What Dumoise said or did I do not know. Ram Dass declares that he said nothing, but walked up and down the verandah all the cold night, waiting for the Memsahib to come up the hill and stretching out his arms into the dark like a madman. But no Memsahib came, and, next day, he went on to Simla cross-questioning the bearer every hour.

Ram Dass could only say that he had met Mrs. Dumoise and that she had lifted up her veil and given him the message which he had faithfully repeated to Dumoise. To this statement Ram Dass adhered. He did not know where Nuddea was, had no friends at Nuddea, and would most certainly never go to Nuddea; even though his pay were doubled.

Nuddea is in Bengal, and has nothing whatever to do with a doctor serving in the Punjab. It must be more than twelve hundred miles from Meridki.

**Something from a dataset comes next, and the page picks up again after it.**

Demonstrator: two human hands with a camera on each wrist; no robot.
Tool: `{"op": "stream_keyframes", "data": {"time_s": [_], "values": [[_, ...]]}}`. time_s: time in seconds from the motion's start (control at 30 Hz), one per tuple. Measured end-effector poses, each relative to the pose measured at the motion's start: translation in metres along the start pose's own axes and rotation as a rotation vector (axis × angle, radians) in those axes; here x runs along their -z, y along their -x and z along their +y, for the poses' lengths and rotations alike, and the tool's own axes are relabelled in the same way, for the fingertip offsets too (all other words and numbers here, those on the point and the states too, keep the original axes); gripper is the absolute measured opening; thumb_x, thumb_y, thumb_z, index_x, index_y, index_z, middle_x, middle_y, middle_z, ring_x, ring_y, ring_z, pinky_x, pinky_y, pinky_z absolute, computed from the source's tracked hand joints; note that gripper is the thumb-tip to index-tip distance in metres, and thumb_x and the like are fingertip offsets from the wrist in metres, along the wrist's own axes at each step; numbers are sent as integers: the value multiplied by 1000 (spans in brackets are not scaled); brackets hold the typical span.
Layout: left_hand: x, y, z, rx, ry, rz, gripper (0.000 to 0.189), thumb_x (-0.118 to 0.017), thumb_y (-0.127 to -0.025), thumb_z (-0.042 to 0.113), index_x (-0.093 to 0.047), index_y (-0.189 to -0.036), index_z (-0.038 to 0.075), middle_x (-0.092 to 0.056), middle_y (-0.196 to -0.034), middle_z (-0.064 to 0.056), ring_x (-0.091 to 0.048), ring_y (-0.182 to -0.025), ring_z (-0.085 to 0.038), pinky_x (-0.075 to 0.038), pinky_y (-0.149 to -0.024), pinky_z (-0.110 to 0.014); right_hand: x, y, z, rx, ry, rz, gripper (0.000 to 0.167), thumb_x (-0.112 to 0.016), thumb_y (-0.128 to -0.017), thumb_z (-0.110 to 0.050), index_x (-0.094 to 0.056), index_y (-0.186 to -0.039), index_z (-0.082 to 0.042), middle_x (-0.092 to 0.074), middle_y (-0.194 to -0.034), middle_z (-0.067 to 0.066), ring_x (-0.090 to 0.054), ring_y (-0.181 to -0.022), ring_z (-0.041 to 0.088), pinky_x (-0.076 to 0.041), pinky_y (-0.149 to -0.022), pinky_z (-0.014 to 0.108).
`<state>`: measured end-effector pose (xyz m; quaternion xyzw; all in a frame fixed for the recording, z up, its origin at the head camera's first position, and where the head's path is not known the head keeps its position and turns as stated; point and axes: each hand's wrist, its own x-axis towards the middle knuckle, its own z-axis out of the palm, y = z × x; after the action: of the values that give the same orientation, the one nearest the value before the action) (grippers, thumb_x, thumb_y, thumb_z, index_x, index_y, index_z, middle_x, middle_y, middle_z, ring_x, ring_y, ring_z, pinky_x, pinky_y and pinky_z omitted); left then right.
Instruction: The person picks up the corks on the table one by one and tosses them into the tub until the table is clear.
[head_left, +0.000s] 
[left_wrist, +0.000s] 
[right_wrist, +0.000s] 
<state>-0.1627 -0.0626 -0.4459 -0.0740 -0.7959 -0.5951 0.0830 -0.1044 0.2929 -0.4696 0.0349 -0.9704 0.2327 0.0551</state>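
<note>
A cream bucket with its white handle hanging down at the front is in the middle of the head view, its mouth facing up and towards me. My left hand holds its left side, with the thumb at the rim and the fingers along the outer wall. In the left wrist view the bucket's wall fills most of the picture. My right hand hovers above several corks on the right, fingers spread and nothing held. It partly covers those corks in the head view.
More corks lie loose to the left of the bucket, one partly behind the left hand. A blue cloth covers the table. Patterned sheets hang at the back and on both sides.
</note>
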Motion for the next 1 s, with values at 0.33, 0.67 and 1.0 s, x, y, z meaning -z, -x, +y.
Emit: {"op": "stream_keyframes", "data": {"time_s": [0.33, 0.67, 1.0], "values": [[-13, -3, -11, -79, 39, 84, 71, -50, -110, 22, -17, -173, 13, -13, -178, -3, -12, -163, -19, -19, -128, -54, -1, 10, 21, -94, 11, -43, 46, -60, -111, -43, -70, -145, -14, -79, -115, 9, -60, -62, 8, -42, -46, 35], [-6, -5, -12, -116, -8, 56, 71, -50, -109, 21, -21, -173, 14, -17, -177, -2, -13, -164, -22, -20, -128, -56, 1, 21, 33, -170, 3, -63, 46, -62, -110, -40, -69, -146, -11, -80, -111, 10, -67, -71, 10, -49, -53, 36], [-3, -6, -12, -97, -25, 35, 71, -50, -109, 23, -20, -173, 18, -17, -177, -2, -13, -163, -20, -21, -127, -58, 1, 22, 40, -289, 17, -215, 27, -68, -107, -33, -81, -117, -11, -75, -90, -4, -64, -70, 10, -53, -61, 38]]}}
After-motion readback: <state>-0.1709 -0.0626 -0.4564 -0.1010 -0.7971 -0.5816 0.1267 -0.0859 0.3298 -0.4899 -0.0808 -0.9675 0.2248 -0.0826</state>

Dumoise went through Simla without halting, and returned to Meridki there to take over charge from the man who had been officiating for him during his tour. There were some Dispensary accounts to be explained, and some recent orders of the Surgeon-General to be noted, and, altogether, the taking-over was a full day’s work. In the evening, Dumoise told his locum tenens, who was an old friend of his bachelor days, what had happened at Bagi; and the man said that Ram Dass might as well have chosen Tuticorin while he was about it.

At that moment a telegraph-peon came in with a telegram from Simla, ordering Dumoise not to take over charge at Meridki, but to go at once to Nuddea on special duty. There was a nasty outbreak of cholera at Nuddea, and the Bengal Government, being shorthanded, as usual, had borrowed a Surgeon from the Punjab.

Dumoise threw the telegram across the table and said: – “Well?”

The other Doctor said nothing. It was all that he could say.

Then he remembered that Dumoise had passed through Simla on his way from Bagi; and thus might, possibly, have heard the first news of the impending transfer.